O rei entrevistador morreu. "Com profunda tristeza, a Ora Media [império que fundou após reformar-se da CNN, em 2010] anuncia a morte de nosso co-fundador, anfitrião e amigo Larry King, que faleceu esta manhã [sábado] aos 87 anos no Cedars-Sinai Medical Center em LA", disse um comunicado no Facebook. "Durante 63 anos e em todas as plataformas de rádio, TV e media digital, os milhares de entrevistas, prémios e aclamação global de Larry são um testemunho do seu talento único e duradouro." A declaração não revelou a causa da morte, mas fonte familiar confirmou que King foi hospitalizado com covid após o Natal. Já superara um cancro no pulmão, vários ataques cardíacos, um bypass quíntuplo, anginas de peito e a terrível tragédia de ver dois filhos morrer em 2019: Andy King, 65 anos, de coração, e Chaia King, 52, de cancro pulmonar. King deixa três filhos, de sete casamentos (e seis divórcios).

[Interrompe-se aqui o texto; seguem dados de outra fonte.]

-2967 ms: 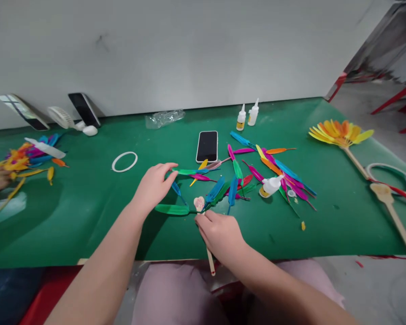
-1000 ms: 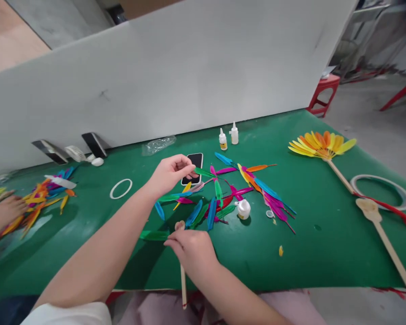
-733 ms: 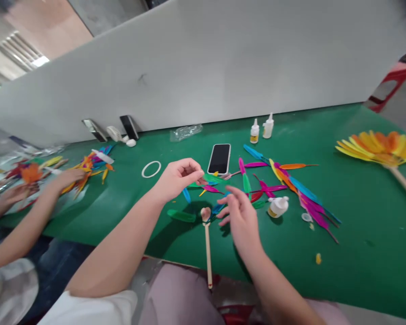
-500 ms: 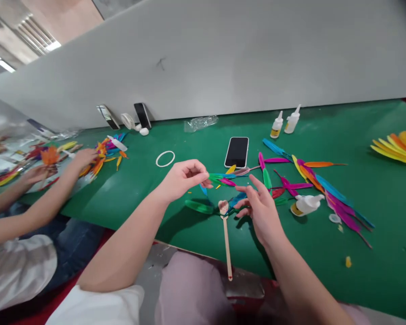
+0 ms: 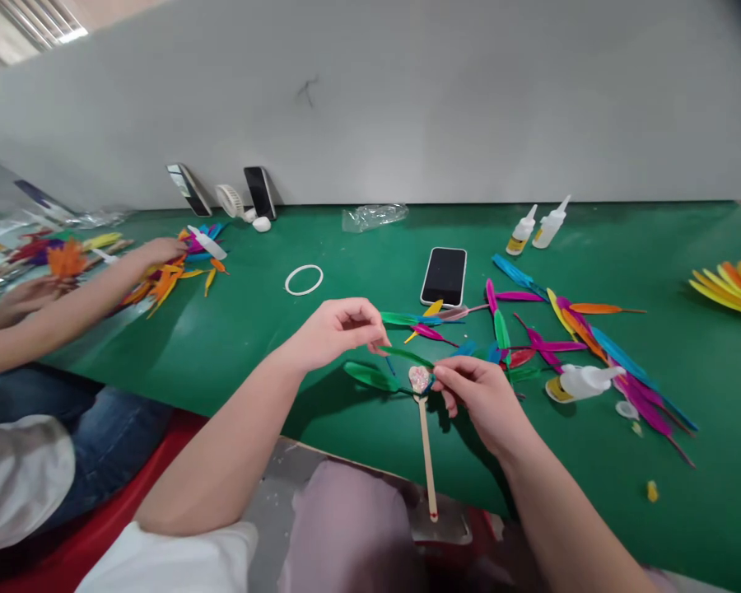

Nascido Larry Zeiger, no Brooklyn, NY, foi criado como judeu ortodoxo, não acabou o liceu, não fez universidade, apaixonou-se pela rádio, que o exaltava, e mudou de nome em 1957, minutos antes de se estrear na rádio WMBM, de Miami. Zeiger é demasiado étnico, disse-lhe o patrão a folhear o jornal e a parar num anúncio de um "King of liquor" (rei do álcool") - e renascia Larry King.
A eterna imagem que temos dele foi forjada na CNN, TV onde entrou em 1985 para ficar no ar 25 anos; fez 6 mil vezes o "Larry King Live", visto por milhões, entrevistou hordas de celebridades, presidentes dos EUA - "como é ser baleado?", perguntou desarmadamente a Reagan; "se não tivesse perdoado Nixon, ganhava a reeleição?", perguntou a Gerald Ford -, líderes mundiais, artistas, atletas, socialites e criminosos convictos como OJ Simpson. Recebeu vários prémios Cable ACE, Peabody Awards e prémios de carreira. Recentemente, apresentava o "Larry King Now" e "Politicking with Larry King" na Hulu, Ora TV e RT America.
Não acreditava na vida pós-morte, disse ao NY Times. ""Não compreendo, num minuto estás aqui e a seguir já não"". E depois de dizer que a vida precisa de três coisas - "paixão, humor e um grão na asa" - descreveu o funeral ideal. "Gostava que a minha cerimónia começasse assim: "Hoje homenageamos um homem de 160 anos que foi apanhado na cama por um marido irado. E o funeral está atrasado porque ele demorou seis dias até conseguir tirar o sorriso da cara".